**Assignment**.
Leave the pictures out. Return the rest of the listing below exactly.

>>>>

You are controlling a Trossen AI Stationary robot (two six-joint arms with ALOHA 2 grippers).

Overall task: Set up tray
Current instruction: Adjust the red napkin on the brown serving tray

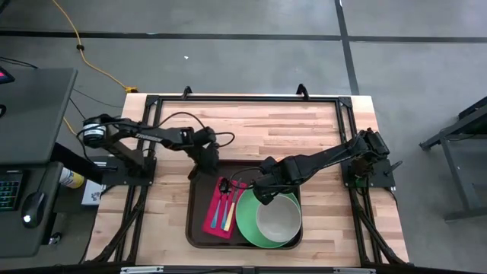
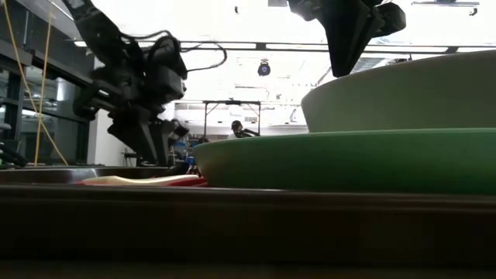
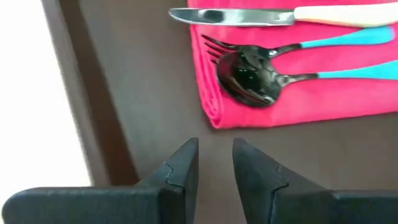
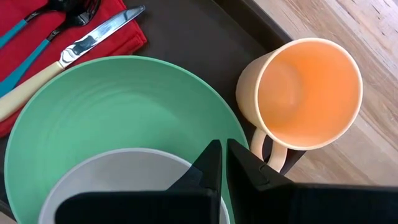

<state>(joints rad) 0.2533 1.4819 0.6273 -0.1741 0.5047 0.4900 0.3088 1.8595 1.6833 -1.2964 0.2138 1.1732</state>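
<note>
Dark brown, the tray sits on the wooden table near its front edge. It holds a red napkin bearing a knife, fork and spoon, a green plate with a grey bowl, and an orange cup. The left gripper hangs over the tray's far-left corner, fingers slightly parted, empty. The right gripper hovers above the plate, fingers nearly together, grasping nothing.

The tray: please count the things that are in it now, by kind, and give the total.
Napkin, red: 1
Knife: 1
Fork: 1
Spoon: 1
Plate, green: 1
Bowl, grey: 1
Cup, peach: 1
Total: 7, all in the tray. The cutlery lies on the napkin; the bowl sits on the plate.
</note>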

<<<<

**Response below**.
You are controlling a Trossen AI Stationary robot (two six-joint arms with ALOHA 2 grippers).

Overall task: Set up tray
Current instruction: Adjust the red napkin on the brown serving tray


<state>(joints rad) 0.2533 1.4819 0.6273 -0.1741 0.5047 0.4900 0.3088 1.8595 1.6833 -1.2964 0.2138 1.1732</state>
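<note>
Dark brown, the tray sits on the wooden table near its front edge. It holds a red napkin bearing a knife, fork and spoon, a green plate with a grey bowl, and an orange cup. The left gripper hangs over the tray's far-left corner, fingers slightly parted, empty. The right gripper hovers above the plate, fingers nearly together, grasping nothing.

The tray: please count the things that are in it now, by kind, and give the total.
Napkin, red: 1
Knife: 1
Fork: 1
Spoon: 1
Plate, green: 1
Bowl, grey: 1
Cup, peach: 1
Total: 7, all in the tray. The cutlery lies on the napkin; the bowl sits on the plate.
</note>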

The exercise is done; no more work remains.